**EXERCISE DESCRIPTION**.
What you return must match the listing below line for line, minus its pictures.
BEGIN SOURCE MATERIAL
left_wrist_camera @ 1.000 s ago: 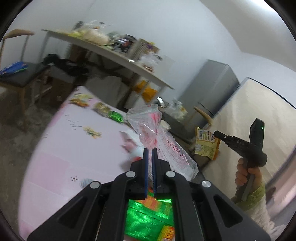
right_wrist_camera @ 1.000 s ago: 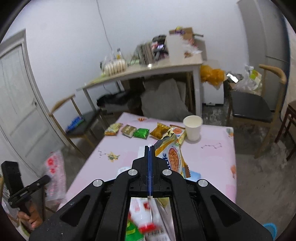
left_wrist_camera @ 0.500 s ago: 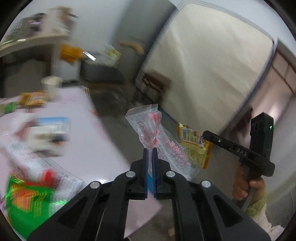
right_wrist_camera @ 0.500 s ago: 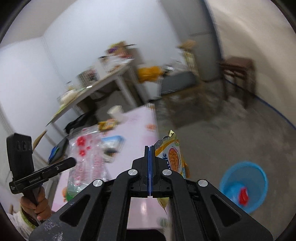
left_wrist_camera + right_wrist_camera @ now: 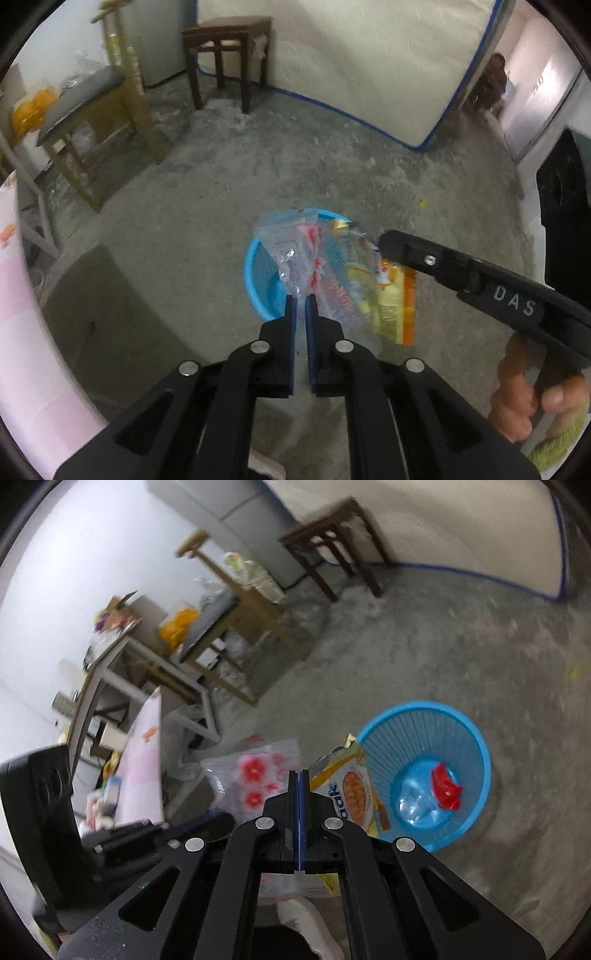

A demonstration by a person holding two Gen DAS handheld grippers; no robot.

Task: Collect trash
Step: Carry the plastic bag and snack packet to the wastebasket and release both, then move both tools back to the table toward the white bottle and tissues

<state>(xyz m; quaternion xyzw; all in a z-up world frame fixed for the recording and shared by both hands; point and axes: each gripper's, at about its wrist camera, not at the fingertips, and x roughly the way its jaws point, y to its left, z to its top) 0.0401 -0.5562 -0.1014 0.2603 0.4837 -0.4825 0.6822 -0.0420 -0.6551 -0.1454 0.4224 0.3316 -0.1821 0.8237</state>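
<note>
Two grippers show: the left gripper (image 5: 300,297) and the right gripper (image 5: 299,775). Two pieces of trash are up in the air over the floor: one clear plastic bag (image 5: 295,254) printed with red flowers, and one yellow snack packet (image 5: 351,790). One blue basket (image 5: 476,738) stands on the concrete floor (image 5: 184,206). Inside it, on the bottom, lie two things: one red wrapper (image 5: 445,786) and one clear crumpled piece (image 5: 415,801). One dark wooden stool (image 5: 225,55) stands by the wall, and one chair (image 5: 92,118) with a dark seat near it. One hand (image 5: 532,398) is visible.
</note>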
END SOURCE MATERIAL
**SOLUTION FOR THIS EXERCISE**.
left_wrist_camera @ 1.000 s ago: 
right_wrist_camera @ 1.000 s ago: 
left_wrist_camera @ 0.500 s ago: 
right_wrist_camera @ 0.500 s ago: 
left_wrist_camera + right_wrist_camera @ now: 

A demonstration by a person holding two Gen DAS handheld grippers; no robot.

Task: Collect trash
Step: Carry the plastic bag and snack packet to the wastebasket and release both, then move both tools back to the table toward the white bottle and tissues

<state>(xyz m; quaternion xyzw; all in a z-up world frame fixed for the recording and shared by both hands; point and axes: each gripper's, at about its wrist camera, not at the fingertips, and x roughly the way its jaws point, y to its left, z to its top) 0.0401 -0.5562 -0.1014 0.2603 0.4837 -0.4825 0.6822 -0.0420 -0.6551 -0.1454 0.4224 0.3316 -0.1821 0.8237</state>
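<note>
Two grippers show: the left gripper (image 5: 300,297) and the right gripper (image 5: 299,775). Two pieces of trash are up in the air over the floor: one clear plastic bag (image 5: 295,254) printed with red flowers, and one yellow snack packet (image 5: 351,790). One blue basket (image 5: 476,738) stands on the concrete floor (image 5: 184,206). Inside it, on the bottom, lie two things: one red wrapper (image 5: 445,786) and one clear crumpled piece (image 5: 415,801). One dark wooden stool (image 5: 225,55) stands by the wall, and one chair (image 5: 92,118) with a dark seat near it. One hand (image 5: 532,398) is visible.
</note>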

This answer requires nothing more.